The latest report from Lazard on LCOE also gives similar numbers:

https://www.lazard.com/media/typdgxmm/lazards-lcoeplus-april...

It would be extraordinary if these one-off rooftop solar photovoltaic installations would be low cost. They are more dangerous to install than ground based solar farms and much more costly - the real question is why are they so heavily subsidized? It really is sort of a reverse Robinhood scenario where less well off consumers subsidize their wealthier neighbors.

> The latest report from Lazard on LCOE also gives similar numbers:

I'm not convinced you read the doc you cited.

In it, it clearly states that the levelized cost of energy for solar PV rooftop residential ranges from $115/MWH while gas peaking is $114/MWH and nuclear is $141.

Your source also states quite clearly that these costs depend on the circumstances (i.e., each case is a case) and it points to unsubsidized costs.

If I get a quote from a rooftop vendor that sells gold plated PV panels to install in a cave, that does not mean that residential PV panels have an expensive energy cost.

> However I only really see nuclear proponents (and those of fossil fuels) attacking renewables.

The reverse is pretty much true too. It seems like both renewables and nuclear proponents should be taking turns bashing fossil fuels, but since both see each other as a competitor for "the future of power", that's where the banter goes.

> And I only really see fossil fuel and nuclear proponents making widespread demonstrably false statements.

You don't have to go further than this thread to find false statements about nuclear.

According to https://www.ad.nl/economie/duur-en-gevaarlijk-elke-kerncentr... (translated with Google):

> "The leading German Institute for Economic Research (DIW) in Berlin investigated whether new nuclear power plants can indeed contribute to a clean(er) economy. The answer is negative: all 674 nuclear power plants that were built worldwide between 1951 and 2017 were built with substantial government subsidies. Without such support they would never have come about."

Do those cost estimates include the absolutely insane over-engineering for safety that has been forced on the nuclear power industry and _only_ the nuclear power industry? I'd be shocked if a single other power generation method didn't double in price if it was forced to meet the same standards as nuclear. I guarantee you that the coal plants in Germany are killing more people every year than every single one of their Nuclear plants has combined over it's lifetime. And likely more than every single nuclear plant on the planet with the possible exception of Chernobyl

To be clear, I'm not saying there should be no regulations, and that just anyone should be able to build any kind of reactor they want anywhere they want with no concerns for safety etc. But I do _very much think_ that when you are considering a technology that increases safety and also increases cost, you have to consider what the alternatives are. Are _they_ safer than whatever the current thing is? If you force it to be more expensive and more safe, are you going to get less of it and instead get the other, cheaper, more dangerous thing?

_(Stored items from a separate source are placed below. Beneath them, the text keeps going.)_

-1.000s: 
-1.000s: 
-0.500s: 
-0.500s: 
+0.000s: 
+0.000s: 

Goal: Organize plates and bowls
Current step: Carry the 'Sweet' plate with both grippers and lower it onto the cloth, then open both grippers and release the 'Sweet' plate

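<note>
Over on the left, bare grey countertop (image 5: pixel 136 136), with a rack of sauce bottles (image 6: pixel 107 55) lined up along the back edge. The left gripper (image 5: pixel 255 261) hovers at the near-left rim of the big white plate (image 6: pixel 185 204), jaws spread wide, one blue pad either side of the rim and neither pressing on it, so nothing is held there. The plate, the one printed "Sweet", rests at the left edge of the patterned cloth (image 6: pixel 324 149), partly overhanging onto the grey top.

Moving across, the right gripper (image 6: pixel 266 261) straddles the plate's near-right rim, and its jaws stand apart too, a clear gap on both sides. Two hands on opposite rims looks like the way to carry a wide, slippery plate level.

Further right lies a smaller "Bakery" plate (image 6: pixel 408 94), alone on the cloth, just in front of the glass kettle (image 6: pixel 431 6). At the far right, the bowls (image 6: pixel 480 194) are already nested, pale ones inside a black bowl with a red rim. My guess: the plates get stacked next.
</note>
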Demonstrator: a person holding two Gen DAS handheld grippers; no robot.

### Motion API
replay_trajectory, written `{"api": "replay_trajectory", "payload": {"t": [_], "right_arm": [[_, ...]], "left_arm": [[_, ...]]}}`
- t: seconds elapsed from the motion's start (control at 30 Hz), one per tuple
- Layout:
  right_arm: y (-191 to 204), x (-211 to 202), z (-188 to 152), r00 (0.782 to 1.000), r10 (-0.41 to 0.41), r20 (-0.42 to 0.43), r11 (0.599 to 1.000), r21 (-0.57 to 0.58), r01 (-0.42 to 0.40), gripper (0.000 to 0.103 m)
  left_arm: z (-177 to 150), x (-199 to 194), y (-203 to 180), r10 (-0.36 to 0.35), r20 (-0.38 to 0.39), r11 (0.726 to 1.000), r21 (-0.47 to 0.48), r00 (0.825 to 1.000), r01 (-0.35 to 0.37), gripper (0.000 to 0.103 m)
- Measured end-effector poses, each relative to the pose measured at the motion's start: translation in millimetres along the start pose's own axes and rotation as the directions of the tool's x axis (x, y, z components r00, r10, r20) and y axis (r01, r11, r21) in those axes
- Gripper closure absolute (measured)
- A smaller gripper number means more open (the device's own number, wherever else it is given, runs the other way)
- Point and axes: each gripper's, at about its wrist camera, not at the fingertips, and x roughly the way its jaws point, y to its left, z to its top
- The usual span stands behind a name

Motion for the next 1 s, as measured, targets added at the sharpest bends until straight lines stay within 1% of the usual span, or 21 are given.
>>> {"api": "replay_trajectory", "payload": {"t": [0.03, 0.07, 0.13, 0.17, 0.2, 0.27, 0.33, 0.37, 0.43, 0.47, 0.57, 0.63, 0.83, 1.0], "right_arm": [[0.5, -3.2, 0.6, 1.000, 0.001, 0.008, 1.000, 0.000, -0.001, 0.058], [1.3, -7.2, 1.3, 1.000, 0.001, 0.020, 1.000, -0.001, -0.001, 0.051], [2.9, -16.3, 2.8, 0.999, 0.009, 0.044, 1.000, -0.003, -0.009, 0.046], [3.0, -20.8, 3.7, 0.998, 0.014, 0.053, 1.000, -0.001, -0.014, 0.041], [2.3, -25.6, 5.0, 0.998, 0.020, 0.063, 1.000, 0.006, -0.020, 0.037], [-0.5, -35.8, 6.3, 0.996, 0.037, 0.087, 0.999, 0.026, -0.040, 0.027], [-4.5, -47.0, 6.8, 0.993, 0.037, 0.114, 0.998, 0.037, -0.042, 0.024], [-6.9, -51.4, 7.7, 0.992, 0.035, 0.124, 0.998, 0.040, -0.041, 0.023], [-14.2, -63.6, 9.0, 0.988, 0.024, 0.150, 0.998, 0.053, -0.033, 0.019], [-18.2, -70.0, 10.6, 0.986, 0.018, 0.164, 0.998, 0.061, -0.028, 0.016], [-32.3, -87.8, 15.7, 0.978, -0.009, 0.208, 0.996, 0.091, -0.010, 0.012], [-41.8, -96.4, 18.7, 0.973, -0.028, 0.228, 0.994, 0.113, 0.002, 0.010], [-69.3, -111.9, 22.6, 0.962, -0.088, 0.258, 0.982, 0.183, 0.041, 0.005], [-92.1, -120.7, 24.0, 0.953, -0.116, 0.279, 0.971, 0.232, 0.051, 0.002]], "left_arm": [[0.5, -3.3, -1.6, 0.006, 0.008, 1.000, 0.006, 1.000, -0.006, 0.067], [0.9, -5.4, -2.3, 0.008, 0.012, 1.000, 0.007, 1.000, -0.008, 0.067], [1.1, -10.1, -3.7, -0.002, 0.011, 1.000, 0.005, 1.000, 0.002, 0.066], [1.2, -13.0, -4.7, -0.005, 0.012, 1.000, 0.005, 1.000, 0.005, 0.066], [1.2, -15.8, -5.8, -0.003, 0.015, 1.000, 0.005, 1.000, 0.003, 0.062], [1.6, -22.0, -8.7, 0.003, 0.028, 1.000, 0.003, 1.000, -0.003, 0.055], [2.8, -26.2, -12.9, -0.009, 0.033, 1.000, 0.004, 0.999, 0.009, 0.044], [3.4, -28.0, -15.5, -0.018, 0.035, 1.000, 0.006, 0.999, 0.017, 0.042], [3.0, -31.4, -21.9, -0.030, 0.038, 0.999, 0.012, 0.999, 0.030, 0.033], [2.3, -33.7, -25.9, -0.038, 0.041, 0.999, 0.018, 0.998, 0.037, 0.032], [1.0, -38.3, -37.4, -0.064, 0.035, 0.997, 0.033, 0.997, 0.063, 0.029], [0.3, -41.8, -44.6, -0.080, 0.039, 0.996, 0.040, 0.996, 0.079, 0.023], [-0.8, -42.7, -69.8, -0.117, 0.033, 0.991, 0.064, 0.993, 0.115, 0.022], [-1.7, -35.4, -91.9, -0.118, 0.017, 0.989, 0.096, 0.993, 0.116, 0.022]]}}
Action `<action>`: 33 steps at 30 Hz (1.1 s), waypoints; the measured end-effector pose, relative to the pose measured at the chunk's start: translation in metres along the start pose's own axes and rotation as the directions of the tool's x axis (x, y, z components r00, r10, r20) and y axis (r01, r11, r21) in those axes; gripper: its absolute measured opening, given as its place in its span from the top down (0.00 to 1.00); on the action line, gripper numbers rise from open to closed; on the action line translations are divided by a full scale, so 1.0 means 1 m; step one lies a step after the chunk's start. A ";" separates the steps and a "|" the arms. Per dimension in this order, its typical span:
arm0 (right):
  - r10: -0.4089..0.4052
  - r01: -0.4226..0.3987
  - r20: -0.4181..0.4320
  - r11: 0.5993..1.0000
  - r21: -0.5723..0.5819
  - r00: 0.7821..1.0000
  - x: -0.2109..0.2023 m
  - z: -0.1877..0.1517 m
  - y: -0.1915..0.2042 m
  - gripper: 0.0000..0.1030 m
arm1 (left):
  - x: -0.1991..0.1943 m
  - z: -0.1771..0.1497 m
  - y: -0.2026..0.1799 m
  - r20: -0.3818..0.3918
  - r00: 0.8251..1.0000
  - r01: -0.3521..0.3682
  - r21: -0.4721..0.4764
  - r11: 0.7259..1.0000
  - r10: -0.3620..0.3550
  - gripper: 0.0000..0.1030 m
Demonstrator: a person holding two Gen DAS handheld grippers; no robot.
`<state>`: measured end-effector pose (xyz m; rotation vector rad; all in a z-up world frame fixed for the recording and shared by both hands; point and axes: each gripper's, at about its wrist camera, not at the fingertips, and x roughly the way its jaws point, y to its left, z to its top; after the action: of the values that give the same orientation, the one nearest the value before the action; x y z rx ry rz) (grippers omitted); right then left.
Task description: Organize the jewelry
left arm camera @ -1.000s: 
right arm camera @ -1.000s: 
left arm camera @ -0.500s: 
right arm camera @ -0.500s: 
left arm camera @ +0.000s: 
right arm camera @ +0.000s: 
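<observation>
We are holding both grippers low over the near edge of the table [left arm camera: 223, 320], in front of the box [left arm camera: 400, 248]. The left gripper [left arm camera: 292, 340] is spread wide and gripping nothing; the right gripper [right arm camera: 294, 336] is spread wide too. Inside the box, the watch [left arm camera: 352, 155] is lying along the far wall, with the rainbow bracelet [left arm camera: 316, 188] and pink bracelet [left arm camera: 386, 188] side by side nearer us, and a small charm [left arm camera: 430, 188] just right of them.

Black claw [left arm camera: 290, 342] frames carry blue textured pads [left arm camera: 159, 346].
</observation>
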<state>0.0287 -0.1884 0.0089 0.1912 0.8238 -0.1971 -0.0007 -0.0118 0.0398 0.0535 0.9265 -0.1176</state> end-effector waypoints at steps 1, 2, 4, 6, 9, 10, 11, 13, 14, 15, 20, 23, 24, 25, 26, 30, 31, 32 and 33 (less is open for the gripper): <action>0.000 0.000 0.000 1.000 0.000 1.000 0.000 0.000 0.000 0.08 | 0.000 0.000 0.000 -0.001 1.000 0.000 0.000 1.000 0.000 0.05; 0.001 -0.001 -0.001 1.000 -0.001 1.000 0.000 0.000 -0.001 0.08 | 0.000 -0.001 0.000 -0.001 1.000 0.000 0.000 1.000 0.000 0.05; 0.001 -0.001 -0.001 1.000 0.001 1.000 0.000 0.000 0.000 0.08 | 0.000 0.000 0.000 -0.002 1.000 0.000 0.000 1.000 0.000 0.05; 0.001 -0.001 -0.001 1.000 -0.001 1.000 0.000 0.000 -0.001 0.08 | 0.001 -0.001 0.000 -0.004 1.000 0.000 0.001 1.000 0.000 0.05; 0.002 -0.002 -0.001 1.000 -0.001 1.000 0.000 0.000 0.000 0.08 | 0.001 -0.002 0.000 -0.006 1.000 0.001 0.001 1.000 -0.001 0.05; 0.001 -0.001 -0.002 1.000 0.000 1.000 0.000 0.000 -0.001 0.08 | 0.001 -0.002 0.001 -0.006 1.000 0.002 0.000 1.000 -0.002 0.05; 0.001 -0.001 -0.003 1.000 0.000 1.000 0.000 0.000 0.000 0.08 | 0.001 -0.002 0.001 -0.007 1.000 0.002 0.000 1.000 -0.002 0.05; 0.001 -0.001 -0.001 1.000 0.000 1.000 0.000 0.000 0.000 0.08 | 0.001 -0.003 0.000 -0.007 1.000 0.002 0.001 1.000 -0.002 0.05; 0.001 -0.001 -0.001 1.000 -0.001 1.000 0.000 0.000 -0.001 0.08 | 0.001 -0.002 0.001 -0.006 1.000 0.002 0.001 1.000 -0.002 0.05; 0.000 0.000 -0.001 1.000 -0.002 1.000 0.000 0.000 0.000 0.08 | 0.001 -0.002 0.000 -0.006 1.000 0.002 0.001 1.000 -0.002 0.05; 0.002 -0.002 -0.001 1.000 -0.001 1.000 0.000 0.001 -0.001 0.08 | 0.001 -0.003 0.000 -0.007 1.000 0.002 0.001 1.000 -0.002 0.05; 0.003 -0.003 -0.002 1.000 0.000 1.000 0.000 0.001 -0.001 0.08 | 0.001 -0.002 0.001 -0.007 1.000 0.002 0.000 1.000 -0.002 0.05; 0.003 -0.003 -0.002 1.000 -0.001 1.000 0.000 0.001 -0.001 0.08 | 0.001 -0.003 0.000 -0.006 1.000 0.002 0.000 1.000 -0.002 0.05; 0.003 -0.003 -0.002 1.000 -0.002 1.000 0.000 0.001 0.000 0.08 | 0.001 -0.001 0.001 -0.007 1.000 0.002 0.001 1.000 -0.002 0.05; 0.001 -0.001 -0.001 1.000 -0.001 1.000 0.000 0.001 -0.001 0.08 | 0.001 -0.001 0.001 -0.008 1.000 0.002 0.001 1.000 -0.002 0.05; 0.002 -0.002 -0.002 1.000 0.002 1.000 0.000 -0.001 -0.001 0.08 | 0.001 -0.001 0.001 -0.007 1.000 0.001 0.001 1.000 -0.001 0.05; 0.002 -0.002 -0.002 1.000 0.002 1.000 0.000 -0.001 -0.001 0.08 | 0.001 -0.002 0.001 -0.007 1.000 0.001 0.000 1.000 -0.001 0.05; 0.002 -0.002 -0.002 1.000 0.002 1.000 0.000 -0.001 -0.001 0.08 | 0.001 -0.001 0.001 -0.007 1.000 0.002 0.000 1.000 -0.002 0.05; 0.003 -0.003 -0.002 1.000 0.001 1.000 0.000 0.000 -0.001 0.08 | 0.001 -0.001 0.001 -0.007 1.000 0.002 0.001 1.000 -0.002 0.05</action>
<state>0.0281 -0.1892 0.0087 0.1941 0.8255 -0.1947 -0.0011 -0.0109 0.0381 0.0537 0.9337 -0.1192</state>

That calculation has never been done (in the US at least) and the result is thousands to millions dead over the past 80ish years a result of continuing to burn coal instead of nuclear.

The US nuclear safety regime (which is what makes it so expensive and so impractical) has no concept of tradeoffs. It imagines a hypothetical perfect power generation that never kills anyone to which nuclear should be held. That standard is ridiculous now and was ridiculous 50 years ago when nuclear was _already safer than coal_.

The comparison being discussed in the article I linked is with clean energy alternatives. In that respect, nuclear does need significantly more safety measures than wind or solar, for example.

The problem with nuclear is that it's much more difficult to regulate effectively than most other industries, because the consequences of mistakes can be so much higher. E.g. Chernobyl contaminated food throughout much of Europe for months. The natural organizational reaction in that situation is to overcompensate.

Nuclear is likely to always be expensive for that reason, because you're never going to get economy of scale as long as companies can't e.g. mass produce nuclear plants and set them up all over the place. I also generally agree with the other reply to your comment by three14.

I consider this to be a pragmatic observation, not a judgment on whether nuclear might make sense in some hypothetical perfectly rational world.

The argument that the nuclear power industry suffers from "insane" over-engineering for safety and that this is the reason for the cost is brought up again and again, except there is no real evidence for this.

In fact it's easy to see that a large proportion of a the construction cost is the same as any other (e.g. gas, coal) thermal power plant, because they all need the same steam turbine. Now nuclear power plants have additional costs, also due to safety (and I would argue that we should expect that, a nuclear power plant has more challenges to a coal plant).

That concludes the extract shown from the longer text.